Nagios Log Server listening port abruptly halts v2

This support forum board is for support questions relating to Nagios Log Server, our solution for managing and monitoring critical log data.
james.liew
Posts: 59
Joined: Wed Feb 22, 2017 1:30 am

Nagios Log Server listening port abruptly halts v2

Post by james.liew »

Referring back to here: https://support.nagios.com/forum/viewto ... 37&t=43502

The same server has once again halted listening on port 3515
You do not have the required permissions to view the files attached to this post.
james.liew
Posts: 59
Joined: Wed Feb 22, 2017 1:30 am

Re: Nagios Log Server listening port abruptly halts v2

Post by james.liew »

Log file attached
You do not have the required permissions to view the files attached to this post.
User avatar
mcapra
Posts: 3739
Joined: Thu May 05, 2016 3:54 pm

Re: Nagios Log Server listening port abruptly halts v2

Post by mcapra »

Here's something that sticks out:

Code: Select all

{:timestamp=>"2017-05-11T02:26:06.903000+0200", :message=>"Got error to send bulk of actions: None of the configured nodes are available: []", :level=>:error}
{:timestamp=>"2017-05-11T02:26:06.922000+0200", :message=>"Failed to flush outgoing items", :outgoing_count=>9, :exception=>org.elasticsearch.client.transport.NoNodeAvailableException: None of the configured nodes are available etc etc ... }
Can you also share the Elasticsearch logs from this machine? Or all machines if there are multiple instances.
Former Nagios employee
https://www.mcapra.com/
User avatar
cdienger
Support Tech
Posts: 5045
Joined: Tue Feb 07, 2017 11:26 am

Re: Nagios Log Server listening port abruptly halts v2

Post by cdienger »

We're also seeing more memory related issues when it appears ES is trying to do a merge:

java.lang.OutOfMemoryError: unable to create new native thread
at java.lang.Thread.start0(Native Method)
at java.lang.Thread.start(Thread.java:714)
at org.apache.lucene.index.ConcurrentMergeScheduler.merge(ConcurrentMergeScheduler.java:391)
at org.elasticsearch.index.merge.EnableMergeScheduler.merge(EnableMergeScheduler.java:50)
at org.apache.lucene.index.IndexWriter.maybeMerge(IndexWriter.java:1985)
at org.apache.lucene.index.IndexWriter.maybeMerge(IndexWriter.java:1979)
at org.elasticsearch.index.engine.InternalEngine.maybeMerge(InternalEngine.java:793)
at org.elasticsearch.index.shard.IndexShard$EngineMerger$1.run(IndexShard.java:1237)
at java.util.concurrent.ThreadPoolExecutor.runWorker(ThreadPoolExecutor.java:1145)
at java.util.concurrent.ThreadPoolExecutor$Worker.run(ThreadPoolExecutor.java:615)

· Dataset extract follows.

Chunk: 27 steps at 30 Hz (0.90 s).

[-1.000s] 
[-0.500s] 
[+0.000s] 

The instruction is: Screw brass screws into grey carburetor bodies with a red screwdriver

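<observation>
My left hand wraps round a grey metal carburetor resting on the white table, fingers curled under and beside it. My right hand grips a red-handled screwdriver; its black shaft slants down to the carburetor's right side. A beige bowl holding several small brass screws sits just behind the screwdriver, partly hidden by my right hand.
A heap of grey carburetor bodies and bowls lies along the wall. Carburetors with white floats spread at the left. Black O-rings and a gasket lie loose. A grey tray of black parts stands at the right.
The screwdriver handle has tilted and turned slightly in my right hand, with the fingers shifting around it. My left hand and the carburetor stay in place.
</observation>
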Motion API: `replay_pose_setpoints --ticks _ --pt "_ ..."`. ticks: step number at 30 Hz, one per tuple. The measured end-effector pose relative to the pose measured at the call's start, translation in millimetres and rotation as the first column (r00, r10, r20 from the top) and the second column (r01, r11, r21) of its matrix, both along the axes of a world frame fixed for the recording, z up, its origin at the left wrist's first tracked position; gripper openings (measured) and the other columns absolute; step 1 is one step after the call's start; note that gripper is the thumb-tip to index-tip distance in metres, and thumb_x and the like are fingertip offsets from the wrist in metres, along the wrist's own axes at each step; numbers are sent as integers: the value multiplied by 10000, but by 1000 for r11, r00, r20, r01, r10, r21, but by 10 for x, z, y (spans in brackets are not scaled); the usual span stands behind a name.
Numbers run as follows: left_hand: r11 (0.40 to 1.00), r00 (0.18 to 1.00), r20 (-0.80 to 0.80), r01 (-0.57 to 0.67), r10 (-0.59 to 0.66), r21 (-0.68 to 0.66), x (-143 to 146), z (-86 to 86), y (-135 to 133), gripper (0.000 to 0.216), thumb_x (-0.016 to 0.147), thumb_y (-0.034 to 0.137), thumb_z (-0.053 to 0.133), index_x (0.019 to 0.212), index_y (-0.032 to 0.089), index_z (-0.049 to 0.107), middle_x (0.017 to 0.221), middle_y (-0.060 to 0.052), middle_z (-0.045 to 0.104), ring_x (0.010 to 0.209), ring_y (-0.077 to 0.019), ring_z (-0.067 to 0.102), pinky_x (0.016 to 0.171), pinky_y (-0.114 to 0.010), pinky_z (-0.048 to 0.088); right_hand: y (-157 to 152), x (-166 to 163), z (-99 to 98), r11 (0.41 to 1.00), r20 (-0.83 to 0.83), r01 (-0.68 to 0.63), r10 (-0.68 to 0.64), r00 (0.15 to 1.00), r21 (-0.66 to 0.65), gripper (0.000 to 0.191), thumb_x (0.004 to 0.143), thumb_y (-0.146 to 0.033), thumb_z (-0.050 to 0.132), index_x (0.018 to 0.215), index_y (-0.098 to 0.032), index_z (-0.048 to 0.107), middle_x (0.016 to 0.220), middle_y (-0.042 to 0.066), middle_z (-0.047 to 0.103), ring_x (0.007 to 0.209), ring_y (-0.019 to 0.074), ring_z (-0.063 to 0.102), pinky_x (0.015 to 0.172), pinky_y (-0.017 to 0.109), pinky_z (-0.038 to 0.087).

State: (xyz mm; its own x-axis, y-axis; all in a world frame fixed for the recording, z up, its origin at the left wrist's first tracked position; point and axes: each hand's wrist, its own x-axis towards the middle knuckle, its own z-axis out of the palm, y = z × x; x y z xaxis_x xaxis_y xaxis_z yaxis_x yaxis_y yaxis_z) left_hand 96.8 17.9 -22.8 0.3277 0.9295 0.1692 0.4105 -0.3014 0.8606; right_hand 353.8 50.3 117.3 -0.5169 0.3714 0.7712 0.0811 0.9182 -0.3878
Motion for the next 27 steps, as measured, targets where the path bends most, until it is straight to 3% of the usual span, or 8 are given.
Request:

Check the size of the primary indices by running:

curl -XGET http://localhost:9200/_cat/indices?v

and looking at the pri.store.size column. Merging large indices may be too taxing for the system and you can try disabling optimization under Administration > System > Backup & Maintenance, by setting "Optimize Indexes older than" to 0.
As of May 25th, 2018, all communications with Nagios Enterprises and its employees are covered under our new Privacy Policy.
james.liew
Posts: 59
Joined: Wed Feb 22, 2017 1:30 am

Re: Nagios Log Server listening port abruptly halts v2

Post by james.liew »

mcapra wrote:Here's something that sticks out:

Code: Select all

{:timestamp=>"2017-05-11T02:26:06.903000+0200", :message=>"Got error to send bulk of actions: None of the configured nodes are available: []", :level=>:error}
{:timestamp=>"2017-05-11T02:26:06.922000+0200", :message=>"Failed to flush outgoing items", :outgoing_count=>9, :exception=>org.elasticsearch.client.transport.NoNodeAvailableException: None of the configured nodes are available etc etc ... }
Can you also share the Elasticsearch logs from this machine? Or all machines if there are multiple instances.
Already shared both elasticsearch and logstash logs above.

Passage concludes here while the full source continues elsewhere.